Trauma from the event leads to widespread mental health issues – and perhaps particularly for people like health care workers, a fact that Rubenstein said is not widely addressed.
Attacks on hospitals – and the harm it causes to civilians – most often goes unpunished. “There has been complete impunity,” said Rubenstein. “There’s been no accountability in Syria, there’s no amount of accountability in Yemen, so yes, they feel they can get away with it.”

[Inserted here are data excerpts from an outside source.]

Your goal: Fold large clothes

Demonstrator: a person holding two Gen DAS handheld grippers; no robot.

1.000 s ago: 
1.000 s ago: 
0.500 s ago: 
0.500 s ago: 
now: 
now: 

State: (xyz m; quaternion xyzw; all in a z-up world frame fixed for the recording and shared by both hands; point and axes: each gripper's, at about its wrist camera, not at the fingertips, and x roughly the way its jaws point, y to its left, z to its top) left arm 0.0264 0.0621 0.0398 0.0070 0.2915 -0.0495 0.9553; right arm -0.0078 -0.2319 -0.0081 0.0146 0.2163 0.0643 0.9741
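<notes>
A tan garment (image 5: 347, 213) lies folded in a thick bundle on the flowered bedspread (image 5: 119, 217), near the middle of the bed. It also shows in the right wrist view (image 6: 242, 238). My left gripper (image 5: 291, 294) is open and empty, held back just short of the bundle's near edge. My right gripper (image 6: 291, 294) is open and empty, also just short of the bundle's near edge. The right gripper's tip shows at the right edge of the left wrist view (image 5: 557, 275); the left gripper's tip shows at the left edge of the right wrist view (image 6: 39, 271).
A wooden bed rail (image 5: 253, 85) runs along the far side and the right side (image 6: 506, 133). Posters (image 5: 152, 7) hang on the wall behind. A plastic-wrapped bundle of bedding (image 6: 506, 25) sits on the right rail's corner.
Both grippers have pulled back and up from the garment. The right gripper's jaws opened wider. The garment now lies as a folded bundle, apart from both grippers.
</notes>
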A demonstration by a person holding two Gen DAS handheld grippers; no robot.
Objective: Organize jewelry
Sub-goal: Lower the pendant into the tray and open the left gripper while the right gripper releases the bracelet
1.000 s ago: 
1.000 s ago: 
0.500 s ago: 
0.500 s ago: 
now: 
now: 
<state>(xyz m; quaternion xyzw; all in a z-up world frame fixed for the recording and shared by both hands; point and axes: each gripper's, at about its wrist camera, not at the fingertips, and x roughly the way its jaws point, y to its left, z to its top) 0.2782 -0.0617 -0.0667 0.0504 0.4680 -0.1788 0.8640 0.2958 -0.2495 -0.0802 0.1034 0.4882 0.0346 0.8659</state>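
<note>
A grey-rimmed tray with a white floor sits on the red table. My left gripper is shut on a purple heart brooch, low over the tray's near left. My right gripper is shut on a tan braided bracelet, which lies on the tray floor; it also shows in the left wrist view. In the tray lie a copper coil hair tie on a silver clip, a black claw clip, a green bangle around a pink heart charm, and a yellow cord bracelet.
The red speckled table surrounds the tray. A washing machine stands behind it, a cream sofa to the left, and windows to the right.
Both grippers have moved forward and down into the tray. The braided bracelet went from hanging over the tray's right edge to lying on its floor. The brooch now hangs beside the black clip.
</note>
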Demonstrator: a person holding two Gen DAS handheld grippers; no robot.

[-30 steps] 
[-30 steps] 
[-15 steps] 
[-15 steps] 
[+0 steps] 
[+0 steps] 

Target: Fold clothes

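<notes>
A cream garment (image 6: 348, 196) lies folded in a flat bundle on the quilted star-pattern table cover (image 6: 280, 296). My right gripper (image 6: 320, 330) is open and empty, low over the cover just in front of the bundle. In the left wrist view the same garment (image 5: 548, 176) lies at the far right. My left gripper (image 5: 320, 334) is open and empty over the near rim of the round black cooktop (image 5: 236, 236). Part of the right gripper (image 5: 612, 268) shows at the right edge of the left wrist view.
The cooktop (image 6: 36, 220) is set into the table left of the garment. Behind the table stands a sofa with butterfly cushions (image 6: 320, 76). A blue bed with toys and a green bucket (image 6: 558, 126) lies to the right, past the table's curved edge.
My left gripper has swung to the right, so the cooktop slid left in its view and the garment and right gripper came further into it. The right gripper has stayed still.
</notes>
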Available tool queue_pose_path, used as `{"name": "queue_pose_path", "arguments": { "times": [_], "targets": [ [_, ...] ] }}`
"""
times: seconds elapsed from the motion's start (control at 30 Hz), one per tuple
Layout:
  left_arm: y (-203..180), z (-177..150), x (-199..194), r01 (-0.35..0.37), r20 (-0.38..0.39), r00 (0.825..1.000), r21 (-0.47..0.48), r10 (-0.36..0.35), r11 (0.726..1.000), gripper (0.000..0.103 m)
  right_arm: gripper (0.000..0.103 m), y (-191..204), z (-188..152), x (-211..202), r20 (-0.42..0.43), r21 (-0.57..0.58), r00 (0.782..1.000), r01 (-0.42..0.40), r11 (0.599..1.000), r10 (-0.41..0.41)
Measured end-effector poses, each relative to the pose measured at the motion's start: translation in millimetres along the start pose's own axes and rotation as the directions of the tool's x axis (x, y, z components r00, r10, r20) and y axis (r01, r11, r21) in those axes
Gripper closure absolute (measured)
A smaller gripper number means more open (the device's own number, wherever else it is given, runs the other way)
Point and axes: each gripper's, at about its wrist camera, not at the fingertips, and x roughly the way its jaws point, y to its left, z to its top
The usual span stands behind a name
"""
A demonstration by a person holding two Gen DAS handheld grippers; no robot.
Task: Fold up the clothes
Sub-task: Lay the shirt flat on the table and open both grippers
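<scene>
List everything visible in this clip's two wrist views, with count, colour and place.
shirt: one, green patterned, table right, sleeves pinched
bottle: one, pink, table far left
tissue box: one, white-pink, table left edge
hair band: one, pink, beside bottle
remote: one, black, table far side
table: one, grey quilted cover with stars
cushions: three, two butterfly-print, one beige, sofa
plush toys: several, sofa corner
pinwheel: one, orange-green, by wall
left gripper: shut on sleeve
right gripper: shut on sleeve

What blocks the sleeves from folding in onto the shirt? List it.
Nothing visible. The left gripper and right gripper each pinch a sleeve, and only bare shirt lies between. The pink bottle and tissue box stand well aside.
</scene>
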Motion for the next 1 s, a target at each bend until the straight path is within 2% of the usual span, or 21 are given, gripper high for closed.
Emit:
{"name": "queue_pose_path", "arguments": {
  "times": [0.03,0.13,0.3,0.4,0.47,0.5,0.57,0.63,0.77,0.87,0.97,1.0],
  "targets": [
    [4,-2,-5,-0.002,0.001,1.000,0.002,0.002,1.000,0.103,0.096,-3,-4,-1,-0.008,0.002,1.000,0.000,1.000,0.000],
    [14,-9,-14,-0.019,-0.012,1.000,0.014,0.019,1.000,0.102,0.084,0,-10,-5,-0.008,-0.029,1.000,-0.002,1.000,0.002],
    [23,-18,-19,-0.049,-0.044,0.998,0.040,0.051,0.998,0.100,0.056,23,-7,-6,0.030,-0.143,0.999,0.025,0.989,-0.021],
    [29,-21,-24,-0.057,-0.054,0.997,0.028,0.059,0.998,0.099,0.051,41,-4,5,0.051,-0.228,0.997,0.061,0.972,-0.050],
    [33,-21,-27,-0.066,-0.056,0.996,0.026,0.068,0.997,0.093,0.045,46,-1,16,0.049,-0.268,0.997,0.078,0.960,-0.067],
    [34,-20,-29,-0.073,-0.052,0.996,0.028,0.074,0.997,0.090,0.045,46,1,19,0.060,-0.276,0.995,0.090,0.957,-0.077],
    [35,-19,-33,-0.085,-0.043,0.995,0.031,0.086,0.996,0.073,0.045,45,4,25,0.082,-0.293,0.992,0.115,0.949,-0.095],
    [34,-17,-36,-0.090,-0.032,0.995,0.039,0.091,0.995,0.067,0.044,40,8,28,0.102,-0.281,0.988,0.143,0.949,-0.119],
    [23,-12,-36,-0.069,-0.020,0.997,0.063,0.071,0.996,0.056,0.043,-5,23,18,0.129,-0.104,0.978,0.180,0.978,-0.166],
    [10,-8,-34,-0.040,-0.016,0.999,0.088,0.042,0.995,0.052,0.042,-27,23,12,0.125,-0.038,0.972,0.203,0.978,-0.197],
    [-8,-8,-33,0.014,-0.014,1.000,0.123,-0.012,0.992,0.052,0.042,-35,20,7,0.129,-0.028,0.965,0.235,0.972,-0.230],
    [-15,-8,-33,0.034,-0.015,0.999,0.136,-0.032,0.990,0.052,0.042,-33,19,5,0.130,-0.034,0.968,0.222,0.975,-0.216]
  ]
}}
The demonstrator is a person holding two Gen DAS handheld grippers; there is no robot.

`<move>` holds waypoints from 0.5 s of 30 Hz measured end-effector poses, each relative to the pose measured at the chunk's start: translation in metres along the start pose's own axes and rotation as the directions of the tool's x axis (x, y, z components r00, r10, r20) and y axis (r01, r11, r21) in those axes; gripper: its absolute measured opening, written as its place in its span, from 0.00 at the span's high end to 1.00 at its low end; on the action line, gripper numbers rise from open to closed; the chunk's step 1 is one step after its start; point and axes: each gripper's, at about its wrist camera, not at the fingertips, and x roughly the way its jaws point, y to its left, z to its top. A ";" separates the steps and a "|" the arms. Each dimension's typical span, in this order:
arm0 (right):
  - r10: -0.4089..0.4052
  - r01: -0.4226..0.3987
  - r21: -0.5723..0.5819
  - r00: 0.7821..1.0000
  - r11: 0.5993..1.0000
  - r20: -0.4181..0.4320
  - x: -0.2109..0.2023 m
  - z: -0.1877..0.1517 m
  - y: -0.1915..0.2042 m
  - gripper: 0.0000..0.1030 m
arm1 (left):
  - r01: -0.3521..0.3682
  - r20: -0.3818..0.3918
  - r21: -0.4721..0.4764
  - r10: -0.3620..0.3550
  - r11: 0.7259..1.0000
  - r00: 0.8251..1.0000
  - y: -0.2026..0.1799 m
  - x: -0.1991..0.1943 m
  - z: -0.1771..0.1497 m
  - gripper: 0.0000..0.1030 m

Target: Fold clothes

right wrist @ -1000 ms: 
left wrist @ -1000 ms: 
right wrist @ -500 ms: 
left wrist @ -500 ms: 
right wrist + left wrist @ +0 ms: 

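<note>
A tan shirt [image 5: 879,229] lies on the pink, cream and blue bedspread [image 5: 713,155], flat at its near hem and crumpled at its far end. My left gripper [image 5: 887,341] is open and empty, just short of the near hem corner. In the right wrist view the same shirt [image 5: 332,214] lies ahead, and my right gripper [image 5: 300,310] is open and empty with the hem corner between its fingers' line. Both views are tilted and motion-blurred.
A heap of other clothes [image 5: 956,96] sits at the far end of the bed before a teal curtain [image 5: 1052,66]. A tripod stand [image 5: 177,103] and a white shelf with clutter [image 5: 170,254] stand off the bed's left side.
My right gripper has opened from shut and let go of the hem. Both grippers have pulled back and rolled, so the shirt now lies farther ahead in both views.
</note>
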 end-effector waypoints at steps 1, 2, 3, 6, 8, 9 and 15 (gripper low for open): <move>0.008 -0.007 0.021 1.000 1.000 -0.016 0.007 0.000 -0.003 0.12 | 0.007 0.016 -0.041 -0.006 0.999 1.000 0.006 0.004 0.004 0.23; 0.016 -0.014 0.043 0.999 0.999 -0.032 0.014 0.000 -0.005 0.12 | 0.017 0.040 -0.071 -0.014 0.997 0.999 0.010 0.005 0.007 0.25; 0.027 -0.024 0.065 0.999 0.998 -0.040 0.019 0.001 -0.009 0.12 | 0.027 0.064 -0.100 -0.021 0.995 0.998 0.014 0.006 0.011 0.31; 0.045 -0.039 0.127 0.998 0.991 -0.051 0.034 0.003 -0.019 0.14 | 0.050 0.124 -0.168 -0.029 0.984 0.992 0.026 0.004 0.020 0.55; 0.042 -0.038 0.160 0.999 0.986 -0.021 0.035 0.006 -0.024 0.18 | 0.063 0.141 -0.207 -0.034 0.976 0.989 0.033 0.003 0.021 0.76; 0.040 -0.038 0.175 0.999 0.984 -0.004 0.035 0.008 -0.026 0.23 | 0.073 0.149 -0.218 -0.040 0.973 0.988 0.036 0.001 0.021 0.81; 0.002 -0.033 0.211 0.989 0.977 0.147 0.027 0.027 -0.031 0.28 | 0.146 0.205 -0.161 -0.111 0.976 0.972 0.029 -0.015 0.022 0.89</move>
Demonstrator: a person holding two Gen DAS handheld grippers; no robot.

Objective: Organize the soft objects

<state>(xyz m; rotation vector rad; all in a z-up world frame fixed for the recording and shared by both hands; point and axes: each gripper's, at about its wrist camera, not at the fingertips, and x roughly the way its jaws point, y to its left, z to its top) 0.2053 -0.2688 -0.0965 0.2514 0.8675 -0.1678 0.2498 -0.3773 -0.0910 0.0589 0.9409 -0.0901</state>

And health care workers often flee the country along with other civilians during a war, further decimating the medical system where a conflict is taking place.
Health in transition
Before the conflict, Ukraine’s health system was in transition.
“Prior to 2015, Ukraine was the last of the countries that had been part of the Soviet Union to undergo any kind of reform,” Twigg said. “It was an inefficient, wasteful, corrupt dinosaur.”
But reforms beginning in 2015 addressed the issue of corruption in drug procurement and created a new national health service, in which state funding for health care went through an independent agency that published its records. Nearly every Ukrainian adult signed a contract with a primary health care doctor. The country focused its efforts on primary care, reducing reliance on what Twigg described as a bloated hospital system with the longest average lengths of hospital stay in the world.
The country maintained its share of health problems, however. Kovtuniuk described repeated recent outbreaks of polio and measles, due largely to extremely low vaccination rates. Tuberculosis, hepatitis C, and HIV/AIDS were all ongoing challenges.
In addition, rates of alcohol use and smoking were high, as was the prevalence of non-communicable diseases like diabetes and hypertension. Rates of mortality among middle-aged men were especially pronounced, according to Twigg.
The dozens of facilities shelled in the war present a significant problem for Ukraine’s health system, Twigg said. “I think what we can expect to see is a huge need for resources to be diverted, once the war is over, into reconstruction of destroyed or damaged facilities,” she said. “Even with an enormous amount of postwar investment…it’s going to take a lot of money.”
Regardless of outcome
Twigg is concerned that Ukrainians’ day-to-day health needs will be affected by the urgent requirement to rebuild health infrastructure and deal with the most pressing health issues. She’s also deeply concerned about the mental health of people affected by the conflict. And should the war continue, she feels Russian attacks on health facilities are sure to follow suit.
Should the worst-case scenario occur and Russia end up occupying most or all of Ukraine, Twigg said Ukrainians will continue to resist, most likely leading to ongoing war injuries. People who use intravenous drugs could be denied medications like methadone, which Twigg said are illegal in Russia.
Should Ukraine manage to repel the Russians, Twigg said it’s essential for humanitarian organizations to follow the country’s lead when it comes to rebuilding, and to “support according to their priorities and their needs.”
But even when the war comes to an end, Kovtuniuk said, normalcy won’t return. “They use civilians and their sufferings as part of the war,” he said. “The world will never be the same again.”